Supplementary Information
The online version contains supplementary material available at 10.1007/s11524-024-00855-x.
... However, existing research that studies multi-exposure interactions seldom considers spatial autocorrelation among exposures or health outcomes. In urban areas, there is often a co-location and clustering of multiple environmental exposures; for example, areas with low vegetation coverage may exhibit high concentrations of air pollution and high temperatures (Doiron et al., 2020;Yang et al., 2020;Dadvand et al., 2012). Such co-located, interactive exposures might be spatially correlated (de Keijzer et al., 2017;Browning and Rigolon, 2018;Verbeek, 2019;Elliott and Wartenberg, 2004). ...
Background
Although studies have provided negative impacts of air pollution, heat or cold exposure on mortality and morbidity, and positive effects of increased greenness on reducing them, a few studies have focused on exploring combined and synergetic effects of these exposures in predicting these health outcomes, and most had ignored the spatial autocorrelation in analyzing their health effects.
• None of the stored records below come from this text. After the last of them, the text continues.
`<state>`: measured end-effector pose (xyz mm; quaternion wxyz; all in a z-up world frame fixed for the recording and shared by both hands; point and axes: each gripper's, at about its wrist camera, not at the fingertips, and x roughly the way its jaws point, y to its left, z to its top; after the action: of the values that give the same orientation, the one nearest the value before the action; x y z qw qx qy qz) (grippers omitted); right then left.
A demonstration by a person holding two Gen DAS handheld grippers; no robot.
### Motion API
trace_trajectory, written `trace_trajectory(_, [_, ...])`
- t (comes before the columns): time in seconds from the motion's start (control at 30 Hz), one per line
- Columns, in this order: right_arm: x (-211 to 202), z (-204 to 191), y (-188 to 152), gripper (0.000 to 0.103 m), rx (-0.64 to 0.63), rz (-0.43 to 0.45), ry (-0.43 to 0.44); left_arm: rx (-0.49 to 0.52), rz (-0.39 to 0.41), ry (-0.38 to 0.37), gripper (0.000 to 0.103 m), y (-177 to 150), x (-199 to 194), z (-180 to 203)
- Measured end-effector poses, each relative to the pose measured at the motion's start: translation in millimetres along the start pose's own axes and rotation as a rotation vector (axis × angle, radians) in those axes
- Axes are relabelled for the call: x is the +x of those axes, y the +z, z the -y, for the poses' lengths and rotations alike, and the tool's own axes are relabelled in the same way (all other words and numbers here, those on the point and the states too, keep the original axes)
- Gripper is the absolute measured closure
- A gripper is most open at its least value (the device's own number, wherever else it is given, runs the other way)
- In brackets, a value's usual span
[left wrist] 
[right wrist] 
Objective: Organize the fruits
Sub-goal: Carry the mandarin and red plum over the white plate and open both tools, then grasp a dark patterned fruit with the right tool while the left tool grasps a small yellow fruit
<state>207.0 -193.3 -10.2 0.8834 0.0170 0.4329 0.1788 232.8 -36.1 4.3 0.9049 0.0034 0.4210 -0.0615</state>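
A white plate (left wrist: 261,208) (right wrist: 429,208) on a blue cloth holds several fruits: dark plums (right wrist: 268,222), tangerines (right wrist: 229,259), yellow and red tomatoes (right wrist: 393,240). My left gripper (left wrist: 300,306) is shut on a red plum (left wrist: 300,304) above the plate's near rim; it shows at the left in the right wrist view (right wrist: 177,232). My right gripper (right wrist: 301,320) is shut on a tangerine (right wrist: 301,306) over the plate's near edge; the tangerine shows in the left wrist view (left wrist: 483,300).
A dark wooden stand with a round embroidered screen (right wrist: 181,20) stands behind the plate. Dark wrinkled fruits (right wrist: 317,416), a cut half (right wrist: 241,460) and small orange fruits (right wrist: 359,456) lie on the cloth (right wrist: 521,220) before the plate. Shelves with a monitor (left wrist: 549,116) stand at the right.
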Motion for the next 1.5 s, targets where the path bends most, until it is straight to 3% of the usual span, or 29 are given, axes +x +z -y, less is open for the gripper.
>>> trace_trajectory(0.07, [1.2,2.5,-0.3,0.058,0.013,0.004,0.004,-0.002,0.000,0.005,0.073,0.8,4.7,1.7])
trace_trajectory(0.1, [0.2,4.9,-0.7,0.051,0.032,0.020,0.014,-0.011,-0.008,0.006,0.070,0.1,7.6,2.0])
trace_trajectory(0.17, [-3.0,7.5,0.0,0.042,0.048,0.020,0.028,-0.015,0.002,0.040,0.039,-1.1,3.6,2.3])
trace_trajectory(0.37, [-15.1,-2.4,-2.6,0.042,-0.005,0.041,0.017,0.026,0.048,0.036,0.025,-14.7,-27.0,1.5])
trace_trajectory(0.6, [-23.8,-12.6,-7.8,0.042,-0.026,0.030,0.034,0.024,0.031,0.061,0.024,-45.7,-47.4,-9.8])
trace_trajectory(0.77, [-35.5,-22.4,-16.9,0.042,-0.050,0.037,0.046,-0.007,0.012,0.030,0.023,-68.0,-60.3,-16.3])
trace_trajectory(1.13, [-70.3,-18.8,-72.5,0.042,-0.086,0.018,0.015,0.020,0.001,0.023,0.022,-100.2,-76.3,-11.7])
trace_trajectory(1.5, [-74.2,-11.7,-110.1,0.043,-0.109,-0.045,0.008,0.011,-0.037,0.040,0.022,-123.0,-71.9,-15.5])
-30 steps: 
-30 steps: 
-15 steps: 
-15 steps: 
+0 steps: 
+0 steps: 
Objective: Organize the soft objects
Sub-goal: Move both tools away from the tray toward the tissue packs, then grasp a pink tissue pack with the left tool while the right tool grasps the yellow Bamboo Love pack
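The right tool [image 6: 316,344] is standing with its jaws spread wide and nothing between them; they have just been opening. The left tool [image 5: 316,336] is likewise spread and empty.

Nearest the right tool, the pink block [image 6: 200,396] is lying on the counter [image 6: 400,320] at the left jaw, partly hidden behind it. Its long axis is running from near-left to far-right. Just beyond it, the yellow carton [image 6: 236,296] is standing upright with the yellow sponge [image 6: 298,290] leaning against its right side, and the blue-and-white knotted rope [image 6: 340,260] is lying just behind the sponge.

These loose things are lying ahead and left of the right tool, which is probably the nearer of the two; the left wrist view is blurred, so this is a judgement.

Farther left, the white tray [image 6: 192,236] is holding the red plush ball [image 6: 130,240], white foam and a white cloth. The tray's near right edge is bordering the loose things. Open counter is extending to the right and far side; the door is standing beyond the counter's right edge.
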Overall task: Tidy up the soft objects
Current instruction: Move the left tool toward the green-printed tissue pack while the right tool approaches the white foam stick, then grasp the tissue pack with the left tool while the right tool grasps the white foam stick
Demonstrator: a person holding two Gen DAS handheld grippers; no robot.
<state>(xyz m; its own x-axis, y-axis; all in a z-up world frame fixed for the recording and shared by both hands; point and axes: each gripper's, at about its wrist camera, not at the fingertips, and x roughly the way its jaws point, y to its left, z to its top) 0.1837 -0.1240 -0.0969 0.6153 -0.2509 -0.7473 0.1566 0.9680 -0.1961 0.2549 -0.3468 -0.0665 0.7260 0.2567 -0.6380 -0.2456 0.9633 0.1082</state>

This study aims to investigate the health effects of air pollution, greenness, and temperature exposure on premature mortality and morbidity within a spatial machine-learning modeling framework.
Methods
Years of potential life lost reflecting premature mortality and comparative illness and disability ratio reflecting chronic morbidity from 1673 small areas covering Greater Manchester for the year 2008–2013 obtained. Average annual levels of NO2 concentration, normalized difference vegetation index (NDVI) representing greenness, and annual average air temperature were utilized to assess exposure in each area. These exposures were linked to health outcomes using non-spatial and spatial random forest (RF) models while accounting for spatial autocorrelation.
Results
Spatial-RF models provided the best predictive accuracy when accounted for spatial autocorrelation. Among the exposures considered, air pollution emerged as the most influential in predicting mortality and morbidity, followed by NDVI and temperature exposure. Nonlinear exposure-response relations were observed, and interactions between exposures illustrated specific ranges or sweet and sour spots of exposure thresholds where combined effects either exacerbate or moderate health conditions.
Conclusion
Air pollution exposure had a greater negative impact on health compared to greenness and temperature exposure. Combined exposure effects may indicate the highest influence of premature mortality and morbidity burden.